═══ Exercise input ═══

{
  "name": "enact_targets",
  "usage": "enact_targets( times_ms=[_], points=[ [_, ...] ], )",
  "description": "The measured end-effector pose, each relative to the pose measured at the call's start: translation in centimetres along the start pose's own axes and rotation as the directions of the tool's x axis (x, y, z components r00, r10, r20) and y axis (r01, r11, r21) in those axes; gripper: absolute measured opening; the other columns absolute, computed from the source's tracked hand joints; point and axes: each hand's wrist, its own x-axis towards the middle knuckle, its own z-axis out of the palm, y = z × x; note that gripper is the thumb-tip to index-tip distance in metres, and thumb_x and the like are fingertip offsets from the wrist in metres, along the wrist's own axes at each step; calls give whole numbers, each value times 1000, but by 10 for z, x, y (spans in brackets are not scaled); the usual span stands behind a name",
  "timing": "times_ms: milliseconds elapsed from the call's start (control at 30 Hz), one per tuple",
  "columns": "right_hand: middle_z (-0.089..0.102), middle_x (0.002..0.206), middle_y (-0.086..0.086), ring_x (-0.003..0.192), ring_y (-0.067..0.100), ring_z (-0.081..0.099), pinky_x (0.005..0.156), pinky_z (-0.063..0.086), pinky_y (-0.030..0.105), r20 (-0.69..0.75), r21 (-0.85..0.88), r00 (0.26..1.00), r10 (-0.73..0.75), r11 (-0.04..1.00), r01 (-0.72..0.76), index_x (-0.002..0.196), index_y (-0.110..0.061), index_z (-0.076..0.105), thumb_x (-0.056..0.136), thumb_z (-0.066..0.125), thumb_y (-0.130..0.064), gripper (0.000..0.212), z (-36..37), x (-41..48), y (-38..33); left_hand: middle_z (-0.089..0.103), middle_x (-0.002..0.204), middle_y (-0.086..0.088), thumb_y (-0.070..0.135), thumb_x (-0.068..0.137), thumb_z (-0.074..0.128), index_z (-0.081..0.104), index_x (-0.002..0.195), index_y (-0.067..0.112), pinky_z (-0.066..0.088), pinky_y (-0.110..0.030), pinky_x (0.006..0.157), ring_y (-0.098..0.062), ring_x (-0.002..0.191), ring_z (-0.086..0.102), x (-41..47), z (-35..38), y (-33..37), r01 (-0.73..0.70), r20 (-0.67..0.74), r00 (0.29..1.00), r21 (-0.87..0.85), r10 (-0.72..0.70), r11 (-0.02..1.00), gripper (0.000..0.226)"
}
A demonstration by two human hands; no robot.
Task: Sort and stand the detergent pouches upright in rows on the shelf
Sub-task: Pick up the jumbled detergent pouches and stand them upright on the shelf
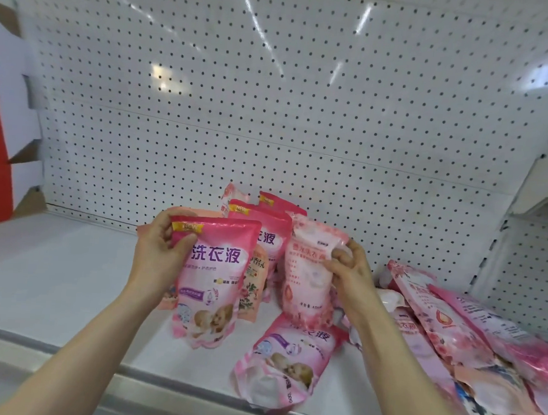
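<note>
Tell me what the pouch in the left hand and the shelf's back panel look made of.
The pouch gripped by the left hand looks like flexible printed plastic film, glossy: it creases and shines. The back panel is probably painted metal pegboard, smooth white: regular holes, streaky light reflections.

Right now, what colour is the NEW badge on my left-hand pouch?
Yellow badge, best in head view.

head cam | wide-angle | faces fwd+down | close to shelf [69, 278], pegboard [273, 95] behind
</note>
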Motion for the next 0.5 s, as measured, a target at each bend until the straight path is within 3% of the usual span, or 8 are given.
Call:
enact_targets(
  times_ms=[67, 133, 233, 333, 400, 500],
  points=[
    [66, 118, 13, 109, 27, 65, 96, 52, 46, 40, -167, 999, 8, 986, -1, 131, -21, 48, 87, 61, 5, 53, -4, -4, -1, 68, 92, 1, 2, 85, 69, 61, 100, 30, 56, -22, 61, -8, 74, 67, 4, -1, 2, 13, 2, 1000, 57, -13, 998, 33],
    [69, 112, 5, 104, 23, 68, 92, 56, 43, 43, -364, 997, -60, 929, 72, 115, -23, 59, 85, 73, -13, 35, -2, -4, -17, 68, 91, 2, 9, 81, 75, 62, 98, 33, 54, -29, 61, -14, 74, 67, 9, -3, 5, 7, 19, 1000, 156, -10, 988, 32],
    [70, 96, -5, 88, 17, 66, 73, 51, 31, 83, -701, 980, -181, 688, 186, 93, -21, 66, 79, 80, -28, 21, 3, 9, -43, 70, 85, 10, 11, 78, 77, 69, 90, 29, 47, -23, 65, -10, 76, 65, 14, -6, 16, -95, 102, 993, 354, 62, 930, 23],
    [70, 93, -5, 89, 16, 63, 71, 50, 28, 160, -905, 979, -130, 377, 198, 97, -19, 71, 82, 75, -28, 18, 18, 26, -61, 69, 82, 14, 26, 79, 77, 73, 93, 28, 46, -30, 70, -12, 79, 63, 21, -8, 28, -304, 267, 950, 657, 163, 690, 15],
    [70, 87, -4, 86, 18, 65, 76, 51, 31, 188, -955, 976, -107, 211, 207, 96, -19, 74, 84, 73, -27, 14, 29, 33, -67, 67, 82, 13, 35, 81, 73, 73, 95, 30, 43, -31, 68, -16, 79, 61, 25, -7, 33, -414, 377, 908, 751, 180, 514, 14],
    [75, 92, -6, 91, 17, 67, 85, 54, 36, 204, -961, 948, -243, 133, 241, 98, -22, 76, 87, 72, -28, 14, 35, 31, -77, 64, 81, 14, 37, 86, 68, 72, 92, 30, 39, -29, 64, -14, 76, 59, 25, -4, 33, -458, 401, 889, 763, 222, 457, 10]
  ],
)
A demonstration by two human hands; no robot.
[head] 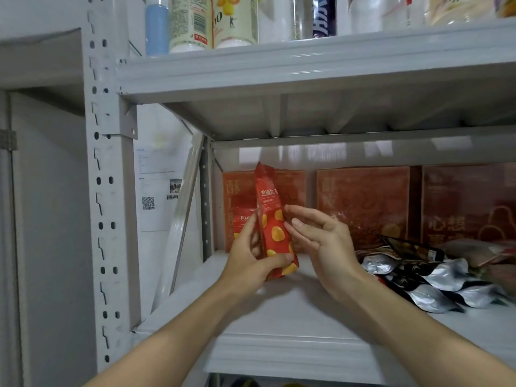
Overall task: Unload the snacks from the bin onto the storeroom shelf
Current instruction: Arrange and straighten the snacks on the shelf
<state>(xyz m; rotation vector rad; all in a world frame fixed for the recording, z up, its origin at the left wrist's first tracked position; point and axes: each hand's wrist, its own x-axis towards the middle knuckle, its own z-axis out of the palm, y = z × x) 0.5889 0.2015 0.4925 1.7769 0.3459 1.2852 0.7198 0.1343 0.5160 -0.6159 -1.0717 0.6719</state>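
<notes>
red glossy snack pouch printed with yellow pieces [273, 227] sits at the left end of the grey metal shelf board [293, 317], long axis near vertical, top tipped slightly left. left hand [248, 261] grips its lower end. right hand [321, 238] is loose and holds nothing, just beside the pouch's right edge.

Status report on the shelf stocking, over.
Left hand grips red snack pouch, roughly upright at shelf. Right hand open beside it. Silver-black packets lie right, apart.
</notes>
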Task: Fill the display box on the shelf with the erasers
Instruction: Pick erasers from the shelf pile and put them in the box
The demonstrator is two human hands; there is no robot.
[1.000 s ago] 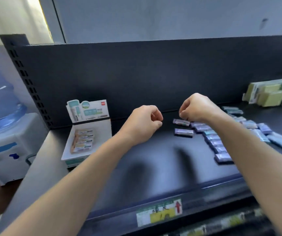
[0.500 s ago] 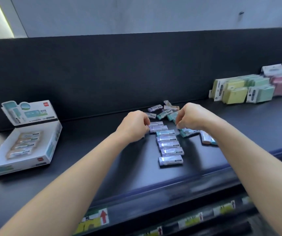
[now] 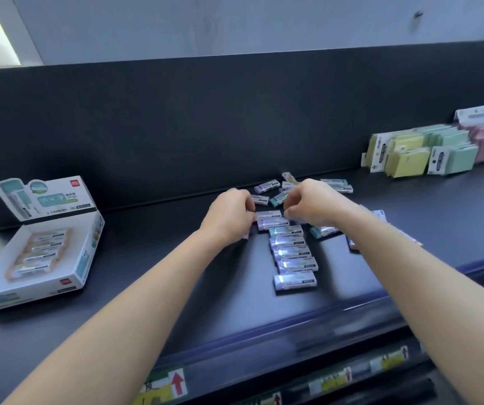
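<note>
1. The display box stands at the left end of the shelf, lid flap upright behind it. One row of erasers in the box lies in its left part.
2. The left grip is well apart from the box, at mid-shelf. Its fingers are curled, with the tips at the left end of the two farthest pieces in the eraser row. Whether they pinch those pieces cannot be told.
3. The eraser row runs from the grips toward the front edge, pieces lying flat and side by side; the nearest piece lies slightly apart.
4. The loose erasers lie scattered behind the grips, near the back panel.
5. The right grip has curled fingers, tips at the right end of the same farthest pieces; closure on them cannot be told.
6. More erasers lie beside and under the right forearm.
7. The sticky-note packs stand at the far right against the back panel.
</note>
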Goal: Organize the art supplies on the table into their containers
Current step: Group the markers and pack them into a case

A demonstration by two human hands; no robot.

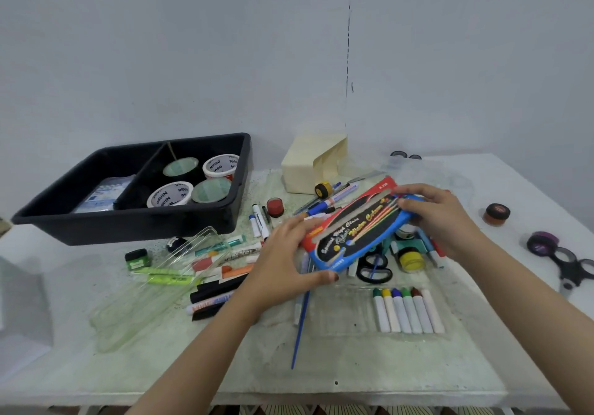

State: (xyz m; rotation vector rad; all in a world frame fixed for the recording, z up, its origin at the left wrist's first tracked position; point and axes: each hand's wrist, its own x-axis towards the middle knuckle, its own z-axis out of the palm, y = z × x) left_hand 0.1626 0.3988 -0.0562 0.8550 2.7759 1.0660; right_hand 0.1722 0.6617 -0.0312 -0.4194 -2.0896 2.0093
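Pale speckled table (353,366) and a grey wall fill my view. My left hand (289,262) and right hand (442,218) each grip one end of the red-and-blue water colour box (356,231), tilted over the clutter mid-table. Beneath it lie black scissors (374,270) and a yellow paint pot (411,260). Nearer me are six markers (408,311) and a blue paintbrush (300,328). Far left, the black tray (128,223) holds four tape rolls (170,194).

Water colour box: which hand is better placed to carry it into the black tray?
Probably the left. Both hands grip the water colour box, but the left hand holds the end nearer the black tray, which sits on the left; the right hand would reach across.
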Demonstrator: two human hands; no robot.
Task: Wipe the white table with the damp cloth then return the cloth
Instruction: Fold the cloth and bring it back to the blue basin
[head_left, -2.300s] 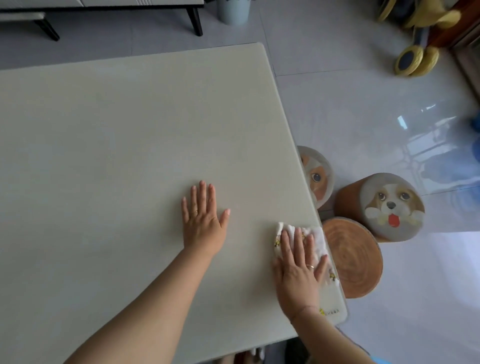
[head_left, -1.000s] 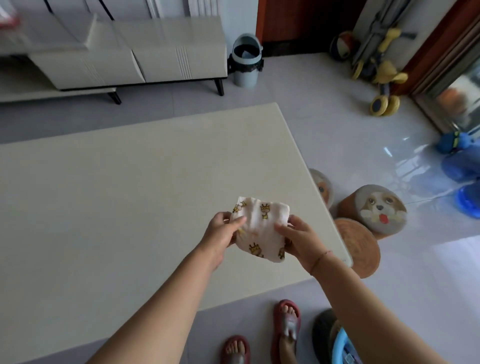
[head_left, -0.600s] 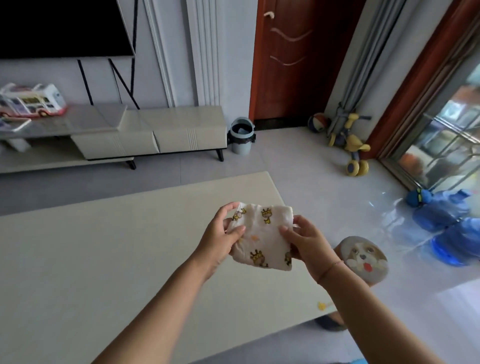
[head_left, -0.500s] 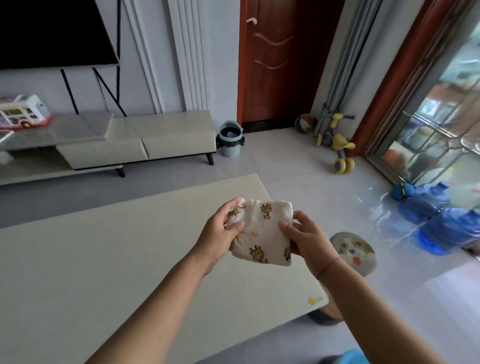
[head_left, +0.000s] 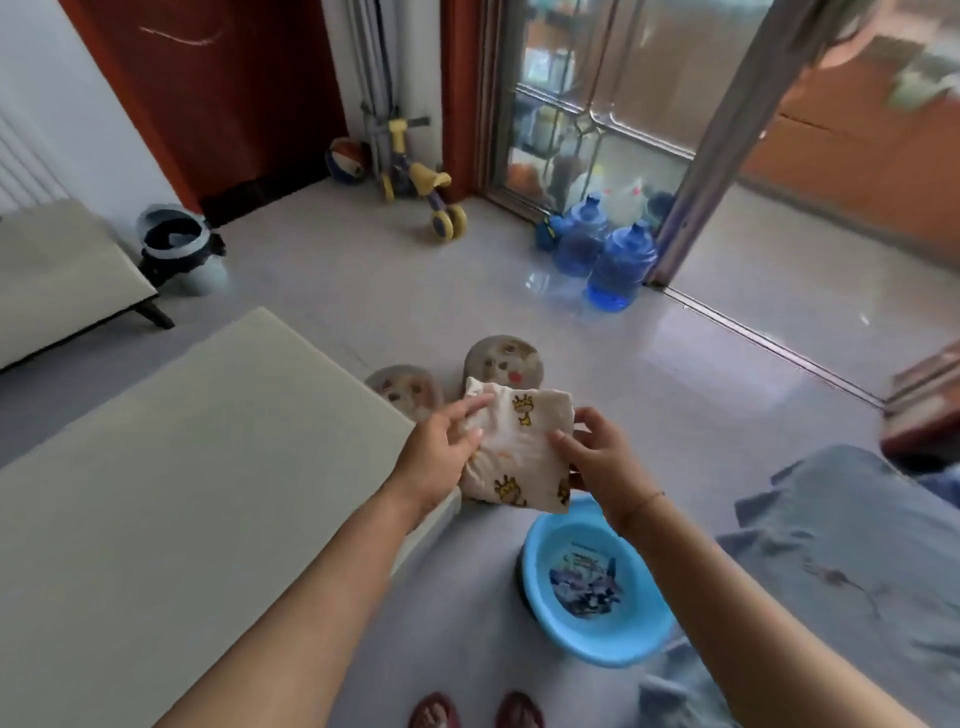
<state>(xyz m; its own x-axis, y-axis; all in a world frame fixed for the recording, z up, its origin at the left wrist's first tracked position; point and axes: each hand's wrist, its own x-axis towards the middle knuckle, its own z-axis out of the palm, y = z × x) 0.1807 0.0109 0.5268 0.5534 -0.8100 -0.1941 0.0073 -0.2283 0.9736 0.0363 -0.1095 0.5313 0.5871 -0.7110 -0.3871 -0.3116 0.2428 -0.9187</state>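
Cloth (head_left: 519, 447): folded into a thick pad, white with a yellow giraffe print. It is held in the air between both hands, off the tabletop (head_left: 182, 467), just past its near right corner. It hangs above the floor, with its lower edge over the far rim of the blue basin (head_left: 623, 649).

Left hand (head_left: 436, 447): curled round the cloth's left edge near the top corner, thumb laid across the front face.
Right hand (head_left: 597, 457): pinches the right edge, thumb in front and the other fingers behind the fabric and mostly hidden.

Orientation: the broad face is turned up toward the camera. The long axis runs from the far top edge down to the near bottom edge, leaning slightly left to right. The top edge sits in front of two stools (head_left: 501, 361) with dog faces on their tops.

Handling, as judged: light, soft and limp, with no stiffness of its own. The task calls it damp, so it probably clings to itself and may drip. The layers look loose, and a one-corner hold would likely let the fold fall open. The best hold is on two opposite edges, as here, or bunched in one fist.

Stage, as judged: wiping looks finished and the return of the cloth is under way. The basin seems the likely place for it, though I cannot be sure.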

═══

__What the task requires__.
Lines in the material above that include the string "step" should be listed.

__Written response__.
  "description": "The measured end-effector pose, each relative to the pose measured at the call's start: translation in centimetres along the start pose's own axes and rotation as the directions of the tool's x axis (x, y, z components r00, r10, r20) and y axis (r01, r11, r21) in those axes; gripper: absolute measured opening; the other columns absolute, computed from the source's tracked hand joints; point and axes: each hand's wrist, its own x-axis towards the middle knuckle, its own z-axis out of the palm, y = z × x; note that gripper is the thumb-tip to index-tip distance in metres, and thumb_x and the like are fingertip offsets from the wrist in metres, along the wrist's own axes at each step; calls give whole numbers, each value times 1000, but by 10 for z, x, y (spans in brackets are not scaled); the usual span stands behind a name",
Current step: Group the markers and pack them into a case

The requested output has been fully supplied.